The technology he is investigating employs terephthalic acid and zinc oxide or a similar inorganic compound to give a metal-organic framework structure. "We are playing around with the different inorganics," he said, to vary the porosity of the resulting nanocube adsorbents.

And some of the adsorption capabilities are impressive: A standard zeolite might have an adsorption surface of 700 m2 per g, but one of the new nanocube adsorbents has a surface capacity of 4,500 m2 per g. "This is an amazingly nice and new material," Müller said. "One gram has the equivalent of about 17 tennis courts in surface area."

These adsorbents, he suggested, could be used in gas storage vessels or in the storage and transportation of liquids such as toluene or benzene. "You wind up with the handling and pouring properties of a powder, even though it is up to 70% liquid," Müller said.

Paul Calvert, a professor specializing in biomimetic materials and processing at the University of Massachusetts, Dartmouth, described work he is doing to build up nanostructures with ink-jet technology. Using a Hewlett-Packard ink-jet print head with his team's electronics, he said he can turn lines into patterns, and from there build up layers. These layers could be used, for example, in integrated circuitry in a structure.

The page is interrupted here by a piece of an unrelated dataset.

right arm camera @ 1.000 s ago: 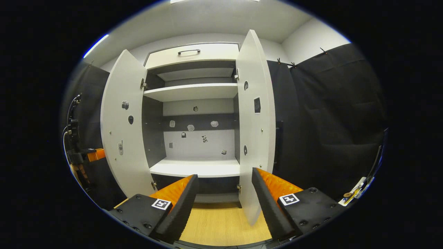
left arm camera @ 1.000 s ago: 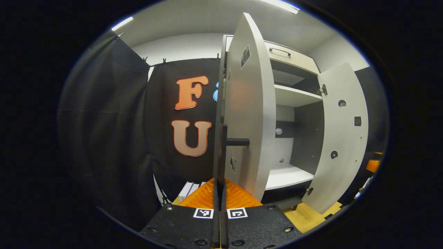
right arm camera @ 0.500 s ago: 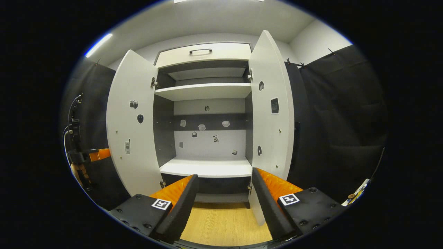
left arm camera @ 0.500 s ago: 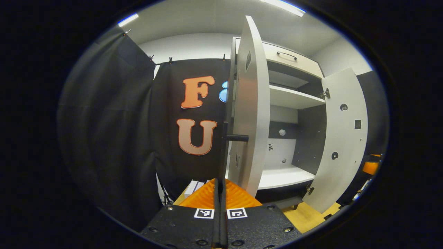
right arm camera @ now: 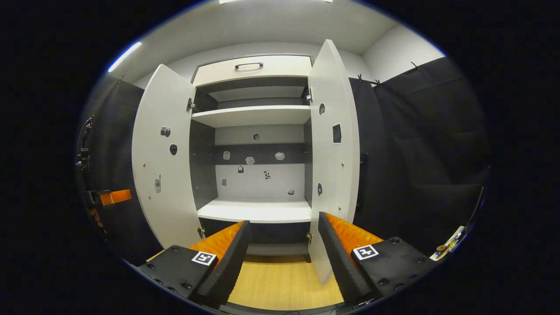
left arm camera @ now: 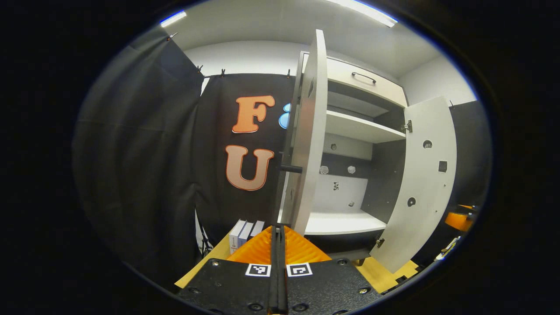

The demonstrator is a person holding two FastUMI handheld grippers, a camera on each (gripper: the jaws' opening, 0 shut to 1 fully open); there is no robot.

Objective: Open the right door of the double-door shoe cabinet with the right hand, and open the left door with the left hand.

Even yeast or animal cells, he added, can be printed. "They survive," he said. And such techniques could be used with organic light-emitting diode technology to put diodes down on flexible substrates, for example.

For BASF, the increasing interest in nanotechnology is what spurred the company to work out its agreement with ISIS, which is directed by Chemistry Nobelist Jean-Marie Lehn. BASF leases lab space in ISIS's new building and staffs it with BASF's own team of postdocs.

Lehn noted at the symposium: "When this idea came up—that of a company coming in and renting space, doing what they want—people said this would never work. But you have shown that it does. Moreover, it is a big advantage to us to have you around. We have a better relationship with people who must actually do something with, and make money from, our research."